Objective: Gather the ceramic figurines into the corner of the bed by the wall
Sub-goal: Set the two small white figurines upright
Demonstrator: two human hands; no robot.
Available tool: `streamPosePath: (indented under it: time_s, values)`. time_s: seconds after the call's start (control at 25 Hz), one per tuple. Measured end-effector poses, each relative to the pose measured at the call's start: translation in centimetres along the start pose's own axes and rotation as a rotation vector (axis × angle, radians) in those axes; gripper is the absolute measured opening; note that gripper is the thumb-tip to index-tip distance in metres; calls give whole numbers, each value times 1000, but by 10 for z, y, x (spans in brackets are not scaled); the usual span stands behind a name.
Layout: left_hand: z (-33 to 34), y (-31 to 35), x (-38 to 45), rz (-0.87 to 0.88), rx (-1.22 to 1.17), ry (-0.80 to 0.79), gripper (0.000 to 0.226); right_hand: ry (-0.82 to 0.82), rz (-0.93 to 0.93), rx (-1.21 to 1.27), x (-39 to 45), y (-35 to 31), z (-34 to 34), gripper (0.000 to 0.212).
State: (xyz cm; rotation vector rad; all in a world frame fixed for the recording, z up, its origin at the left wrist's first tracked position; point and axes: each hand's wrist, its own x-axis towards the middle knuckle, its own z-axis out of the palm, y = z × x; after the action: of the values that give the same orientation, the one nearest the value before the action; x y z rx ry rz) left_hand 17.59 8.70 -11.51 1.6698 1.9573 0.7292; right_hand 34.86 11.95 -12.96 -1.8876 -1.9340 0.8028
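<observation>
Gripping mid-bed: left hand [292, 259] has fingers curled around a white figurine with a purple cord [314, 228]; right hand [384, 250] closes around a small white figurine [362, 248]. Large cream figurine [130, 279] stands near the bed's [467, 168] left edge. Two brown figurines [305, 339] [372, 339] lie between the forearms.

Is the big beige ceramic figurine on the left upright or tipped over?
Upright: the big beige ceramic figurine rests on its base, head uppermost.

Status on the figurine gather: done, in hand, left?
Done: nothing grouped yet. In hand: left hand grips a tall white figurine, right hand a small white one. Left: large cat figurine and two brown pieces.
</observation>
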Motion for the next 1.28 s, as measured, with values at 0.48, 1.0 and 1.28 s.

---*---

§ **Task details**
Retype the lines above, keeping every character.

§ **Reply to the exercise**
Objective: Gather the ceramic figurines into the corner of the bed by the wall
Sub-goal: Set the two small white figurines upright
Demonstrator: two human hands; no robot.
Available tool: `streamPosePath: (indented under it: time_s, values)`. time_s: seconds after the call's start (control at 25 Hz), one per tuple. Measured end-effector poses, each relative to the pose measured at the call's start: translation in centimetres along the start pose's own axes and rotation as a rotation vector (axis × angle, radians) in those axes; gripper is the absolute measured opening; note that gripper is the thumb-tip to index-tip distance in metres; calls give whole numbers, each value times 1000, but by 10 for z, y, x (spans in brackets are not scaled); the usual span stands behind a name.
Layout: left_hand: z (-33 to 34), y (-31 to 35), x (-38 to 45), rz (-0.87 to 0.88), rx (-1.22 to 1.17), ry (-0.80 to 0.79), gripper (0.000 to 0.226); right_hand: ry (-0.82 to 0.82), rz (-0.93 to 0.93), rx (-1.21 to 1.27), x (-39 to 45), y (-35 to 31), z (-34 to 34), gripper (0.000 to 0.212).
State: (xyz cm; rotation vector rad; all in a world frame fixed for the recording, z up, its origin at the left wrist's first tracked position; point and axes: each hand's wrist, its own x-axis towards the middle knuckle, its own z-axis out of the palm, y = z × x; after the action: of the values that give the same orientation, the one nearest the value before the action; x y z rx ry rz) left_hand 17.59 8.70 -11.51 1.6698 1.9573 0.7292; right_hand 34.86 11.95 -12.96 -1.8876 -1.9340 0.8028
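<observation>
Gripping mid-bed: left hand [292, 259] has fingers curled around a white figurine with a purple cord [314, 228]; right hand [384, 250] closes around a small white figurine [362, 248]. Large cream figurine [130, 279] stands near the bed's [467, 168] left edge. Two brown figurines [305, 339] [372, 339] lie between the forearms.

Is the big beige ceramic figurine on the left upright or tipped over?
Upright: the big beige ceramic figurine rests on its base, head uppermost.

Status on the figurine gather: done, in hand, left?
Done: nothing grouped yet. In hand: left hand grips a tall white figurine, right hand a small white one. Left: large cat figurine and two brown pieces.
</observation>
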Motion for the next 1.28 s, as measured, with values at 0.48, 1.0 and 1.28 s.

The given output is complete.